> [Assignment]
Show, in full, each line of the data that contains "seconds".
Entries provided section start
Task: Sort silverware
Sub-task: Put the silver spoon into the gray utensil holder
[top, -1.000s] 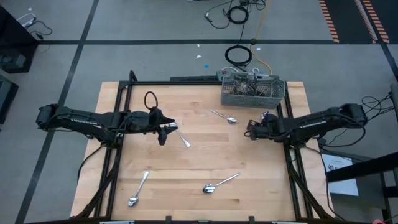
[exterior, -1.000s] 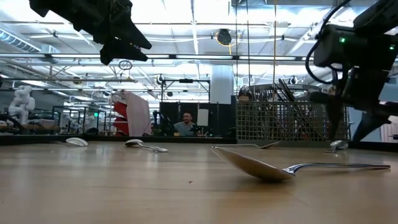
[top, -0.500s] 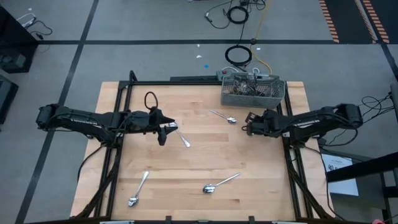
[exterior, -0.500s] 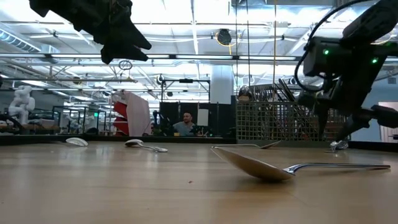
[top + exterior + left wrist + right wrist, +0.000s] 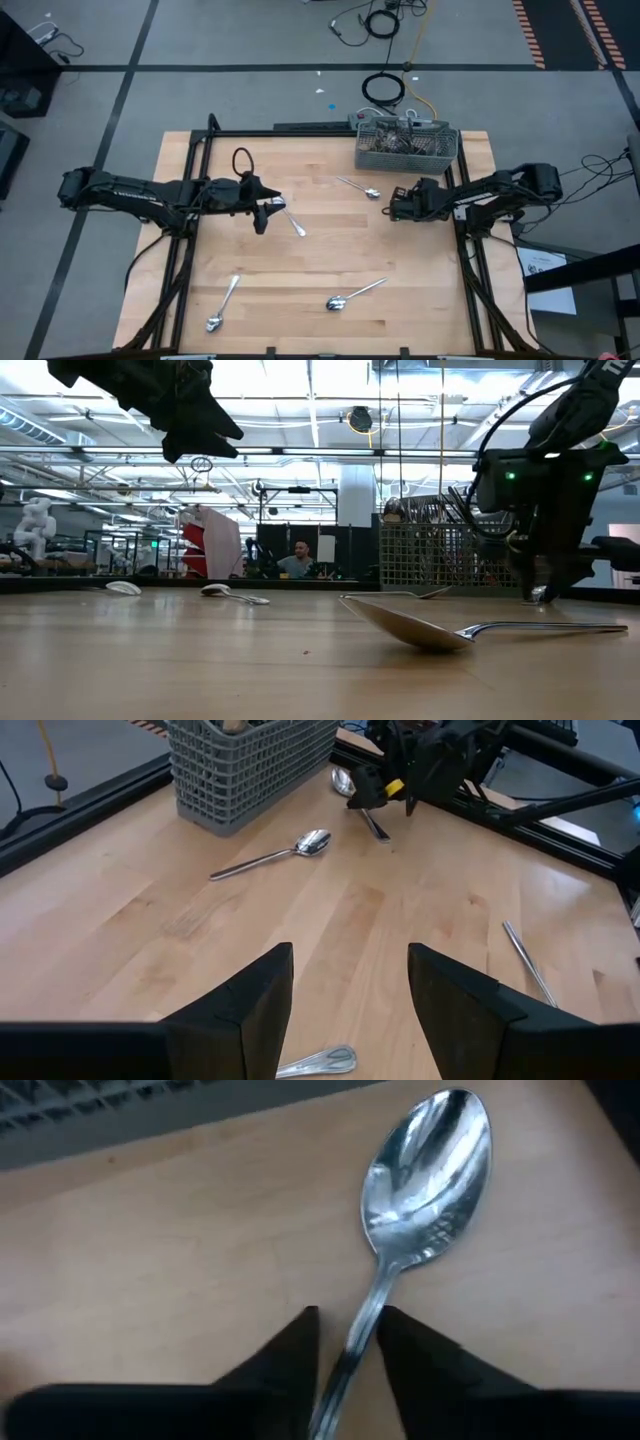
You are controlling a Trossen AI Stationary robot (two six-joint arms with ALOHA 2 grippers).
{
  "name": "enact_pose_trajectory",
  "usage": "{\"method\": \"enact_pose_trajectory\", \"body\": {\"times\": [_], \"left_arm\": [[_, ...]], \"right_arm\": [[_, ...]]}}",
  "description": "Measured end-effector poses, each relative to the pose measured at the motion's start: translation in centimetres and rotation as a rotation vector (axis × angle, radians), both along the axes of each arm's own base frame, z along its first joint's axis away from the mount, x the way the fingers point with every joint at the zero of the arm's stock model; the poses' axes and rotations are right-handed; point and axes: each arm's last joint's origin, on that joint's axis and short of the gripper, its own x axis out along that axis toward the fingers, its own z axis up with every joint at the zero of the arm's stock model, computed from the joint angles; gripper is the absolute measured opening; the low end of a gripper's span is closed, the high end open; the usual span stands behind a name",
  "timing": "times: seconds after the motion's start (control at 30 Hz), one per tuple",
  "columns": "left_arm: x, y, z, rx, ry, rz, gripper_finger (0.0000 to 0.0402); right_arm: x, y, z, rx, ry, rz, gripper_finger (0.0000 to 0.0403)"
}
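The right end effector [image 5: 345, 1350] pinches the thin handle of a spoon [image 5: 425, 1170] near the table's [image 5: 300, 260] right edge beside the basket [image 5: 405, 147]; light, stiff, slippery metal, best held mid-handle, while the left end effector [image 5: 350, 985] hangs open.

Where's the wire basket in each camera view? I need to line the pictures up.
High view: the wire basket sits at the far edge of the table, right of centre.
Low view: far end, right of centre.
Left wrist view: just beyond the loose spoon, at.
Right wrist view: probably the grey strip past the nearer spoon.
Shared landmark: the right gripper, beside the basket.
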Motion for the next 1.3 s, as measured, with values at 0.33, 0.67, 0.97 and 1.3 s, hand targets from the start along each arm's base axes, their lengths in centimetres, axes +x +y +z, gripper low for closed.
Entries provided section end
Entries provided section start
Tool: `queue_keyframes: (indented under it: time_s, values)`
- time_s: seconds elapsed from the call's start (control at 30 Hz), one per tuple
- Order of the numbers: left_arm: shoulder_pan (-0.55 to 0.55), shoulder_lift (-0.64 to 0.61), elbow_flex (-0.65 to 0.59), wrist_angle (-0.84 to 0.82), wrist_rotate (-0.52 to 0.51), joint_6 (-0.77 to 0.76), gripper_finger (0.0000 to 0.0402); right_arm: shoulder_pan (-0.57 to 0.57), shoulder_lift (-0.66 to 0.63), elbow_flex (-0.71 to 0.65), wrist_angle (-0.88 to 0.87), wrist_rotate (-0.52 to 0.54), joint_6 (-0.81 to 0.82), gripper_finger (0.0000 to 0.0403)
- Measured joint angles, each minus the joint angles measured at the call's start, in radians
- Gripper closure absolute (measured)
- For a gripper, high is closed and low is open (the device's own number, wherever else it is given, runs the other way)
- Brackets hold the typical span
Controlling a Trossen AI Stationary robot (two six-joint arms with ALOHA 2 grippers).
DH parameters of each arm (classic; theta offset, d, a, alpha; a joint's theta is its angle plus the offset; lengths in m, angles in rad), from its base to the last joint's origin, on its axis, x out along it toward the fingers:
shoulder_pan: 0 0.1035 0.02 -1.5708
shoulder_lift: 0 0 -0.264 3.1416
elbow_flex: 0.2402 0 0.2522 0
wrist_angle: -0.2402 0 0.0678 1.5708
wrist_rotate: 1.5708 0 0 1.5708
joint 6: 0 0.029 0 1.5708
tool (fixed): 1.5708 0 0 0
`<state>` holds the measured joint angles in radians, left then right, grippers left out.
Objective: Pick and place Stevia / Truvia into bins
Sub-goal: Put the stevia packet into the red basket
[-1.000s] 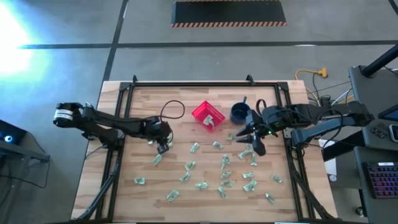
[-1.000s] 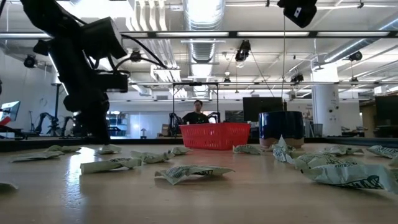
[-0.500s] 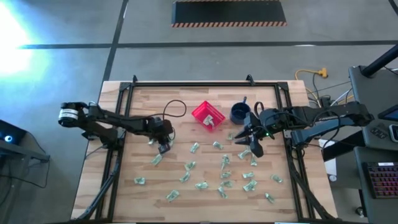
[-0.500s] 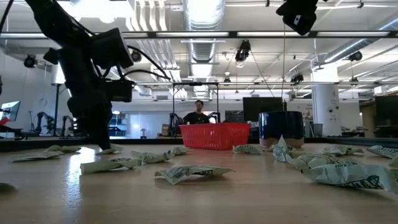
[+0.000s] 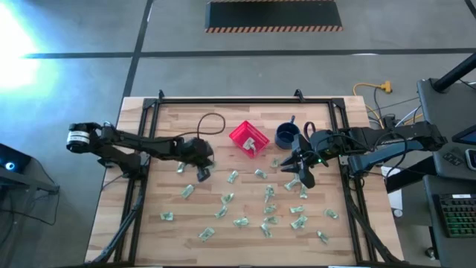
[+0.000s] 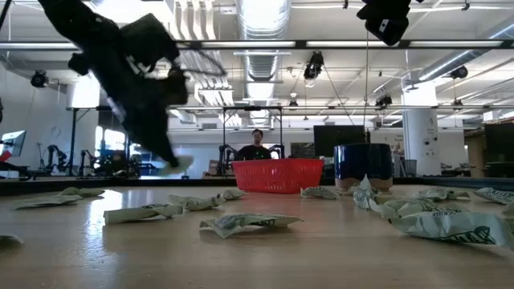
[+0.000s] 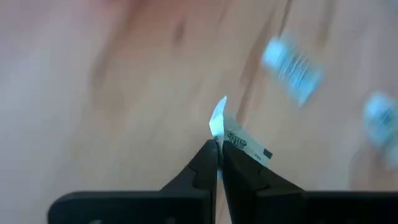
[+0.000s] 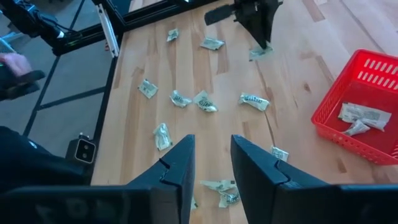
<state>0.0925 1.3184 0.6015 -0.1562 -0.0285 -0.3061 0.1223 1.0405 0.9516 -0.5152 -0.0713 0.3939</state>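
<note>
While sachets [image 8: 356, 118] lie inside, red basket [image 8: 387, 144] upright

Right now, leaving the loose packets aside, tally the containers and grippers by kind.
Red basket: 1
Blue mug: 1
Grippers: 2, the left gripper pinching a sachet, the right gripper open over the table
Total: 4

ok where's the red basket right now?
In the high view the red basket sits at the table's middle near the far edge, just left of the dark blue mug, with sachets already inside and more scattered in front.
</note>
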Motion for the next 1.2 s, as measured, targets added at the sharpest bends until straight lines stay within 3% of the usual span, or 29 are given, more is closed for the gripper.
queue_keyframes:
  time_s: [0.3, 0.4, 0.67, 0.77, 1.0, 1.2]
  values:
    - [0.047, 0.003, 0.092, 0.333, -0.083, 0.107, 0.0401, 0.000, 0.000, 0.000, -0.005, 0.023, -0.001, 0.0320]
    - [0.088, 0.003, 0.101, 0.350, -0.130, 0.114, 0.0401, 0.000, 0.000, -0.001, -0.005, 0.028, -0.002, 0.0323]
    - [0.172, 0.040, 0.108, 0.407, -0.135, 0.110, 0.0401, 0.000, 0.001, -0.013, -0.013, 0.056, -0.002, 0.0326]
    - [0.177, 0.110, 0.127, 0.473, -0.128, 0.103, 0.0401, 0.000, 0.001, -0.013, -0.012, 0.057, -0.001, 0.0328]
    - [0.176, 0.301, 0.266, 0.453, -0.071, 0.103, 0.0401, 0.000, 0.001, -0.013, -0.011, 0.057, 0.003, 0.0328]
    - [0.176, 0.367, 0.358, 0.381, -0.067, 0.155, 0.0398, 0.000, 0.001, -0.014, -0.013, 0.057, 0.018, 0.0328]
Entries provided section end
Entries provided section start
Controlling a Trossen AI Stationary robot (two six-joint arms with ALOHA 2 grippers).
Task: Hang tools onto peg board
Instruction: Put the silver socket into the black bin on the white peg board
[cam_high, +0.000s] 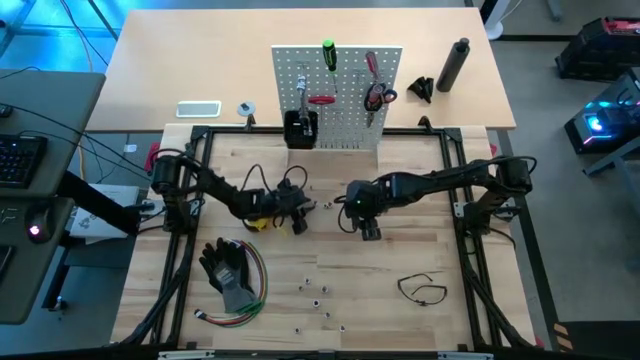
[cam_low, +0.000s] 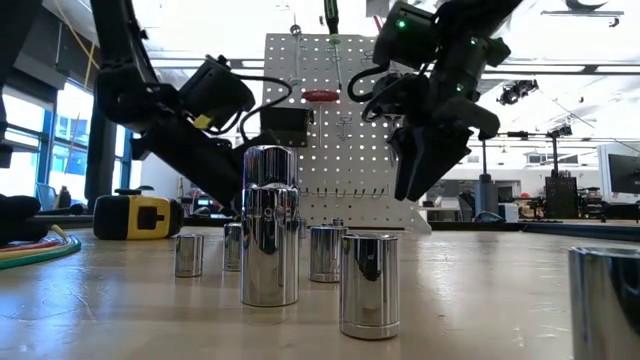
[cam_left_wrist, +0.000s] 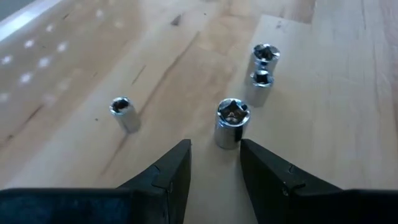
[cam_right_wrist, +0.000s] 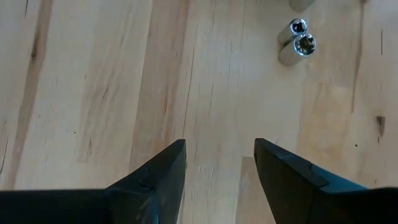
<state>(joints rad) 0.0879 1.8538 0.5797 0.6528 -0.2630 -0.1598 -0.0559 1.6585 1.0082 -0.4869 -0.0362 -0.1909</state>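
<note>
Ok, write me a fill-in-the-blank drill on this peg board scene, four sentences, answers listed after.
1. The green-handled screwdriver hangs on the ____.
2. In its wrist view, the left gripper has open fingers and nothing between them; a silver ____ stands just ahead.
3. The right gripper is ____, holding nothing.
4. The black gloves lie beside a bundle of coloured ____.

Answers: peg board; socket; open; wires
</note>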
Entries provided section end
> [Response area]
  "timing": "times: seconds after the motion's start (control at 30 Hz), one per tuple",
- time_s: seconds elapsed from the call's start (control at 30 Hz), one per tuple

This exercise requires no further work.